The State of California is moving towards sustainable groundwater management and carbon neutrality goals. We aim to answer questions of importance to sustainable agricultural practices, in particular how to: (1) decrease unnecessary water losses from evapotranspiration (ET), (2) increase carbon sequestration, and (3) enhance overall water use efficiency. While implementing our cooperative extension program in Biometeorology, we deployed eddy covariance systems on flux towers placed on numerous farms to directly measure net water and carbon exchange between different agricultural crops and the atmosphere. Currently, we are simultaneously running up to twenty of these flux towers on any day of the year to address the seasonality of carbon and water cycling with innovative agricultural practices. Some of the most urgent questions posed by local communities, commodity boards, state agencies, NGOs and private corporations are mainly related to water use by different agricultural landscapes, but carbon fluxes are increasingly gaining attention as well. In order to explore these questions, our network of towers spans the entire Central Valley from northern California rice fields (that are increasingly being fallowed for water transfers), to the southern part of the state where transferred water is being used for perennial crops. Although some data and measurements are reported on the ET of California crops, the ever-changing adaptation practices in agricultural management are challenging previously established parameters (e.g. crop coefficients) used in irrigation management. For better spatial resolution, we often use semi-direct ET measurements, derived from residuals of observed surface energy budgets. In addition, alternative low-cost measurements, such as the surface renewal method, are actively being evaluated and we are refining different approaches for their independent use. 

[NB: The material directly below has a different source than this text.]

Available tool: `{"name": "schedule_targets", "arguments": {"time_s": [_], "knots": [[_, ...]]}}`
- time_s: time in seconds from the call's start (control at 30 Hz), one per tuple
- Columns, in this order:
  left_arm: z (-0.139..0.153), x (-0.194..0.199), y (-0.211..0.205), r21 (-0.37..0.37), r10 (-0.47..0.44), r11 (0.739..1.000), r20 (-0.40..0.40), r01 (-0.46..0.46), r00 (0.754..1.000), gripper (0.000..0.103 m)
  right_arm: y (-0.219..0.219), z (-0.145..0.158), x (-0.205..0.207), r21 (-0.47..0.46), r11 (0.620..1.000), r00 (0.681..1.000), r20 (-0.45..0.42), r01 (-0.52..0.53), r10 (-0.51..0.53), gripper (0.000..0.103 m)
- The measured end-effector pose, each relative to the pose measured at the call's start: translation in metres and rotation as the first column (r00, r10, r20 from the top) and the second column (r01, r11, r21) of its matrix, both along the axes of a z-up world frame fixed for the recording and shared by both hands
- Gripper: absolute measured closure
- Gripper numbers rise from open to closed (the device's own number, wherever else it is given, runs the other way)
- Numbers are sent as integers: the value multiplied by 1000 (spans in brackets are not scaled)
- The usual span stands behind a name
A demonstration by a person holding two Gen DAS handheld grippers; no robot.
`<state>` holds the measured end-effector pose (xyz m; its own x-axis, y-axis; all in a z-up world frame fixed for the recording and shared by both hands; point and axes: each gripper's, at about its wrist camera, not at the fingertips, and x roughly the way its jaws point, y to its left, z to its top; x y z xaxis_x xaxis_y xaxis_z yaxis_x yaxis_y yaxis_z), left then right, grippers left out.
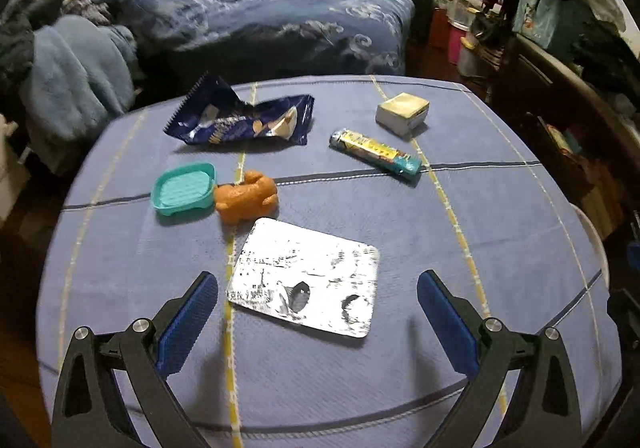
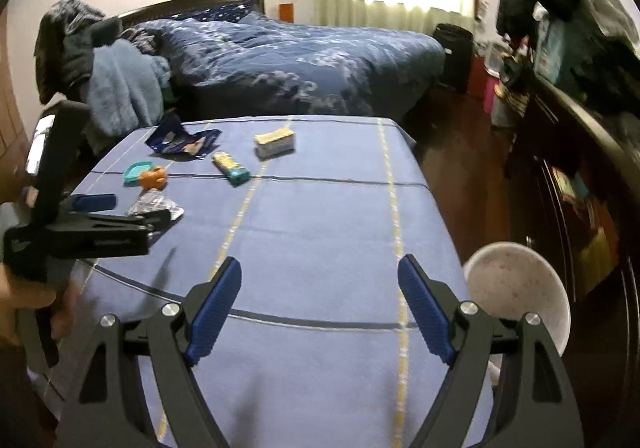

This talk will mostly focus on ET measurements and the simultaneous quantification of water budgets of entire agricultural fields. We are designing several of our experiments to encompass a full water budget of the targeted fields. This provides a backup estimate of ET as well as an opportunity to couple soil moisture profiles, runoff, irrigation, and precipitation dynamics to eddy covariance flux tower measurements, and eventually help with the ET partitioning. This information is increasingly being sought by modelers and remote sensing scientists to calibrate their ET estimates as we work together on addressing emerging challenges in California agriculture and could potentially be used to understand the physiological response of crops to changes in plant water status and how this response could affect crop quality and productivity. Evaluation of alternative methods and models will include cross-comparisons of existing techniques with more advanced methods under development, including ACASA. We are especially excited to broaden our extension and farm education to small growers and communities that have been historically overlooked by cooperative extension and funding agencies.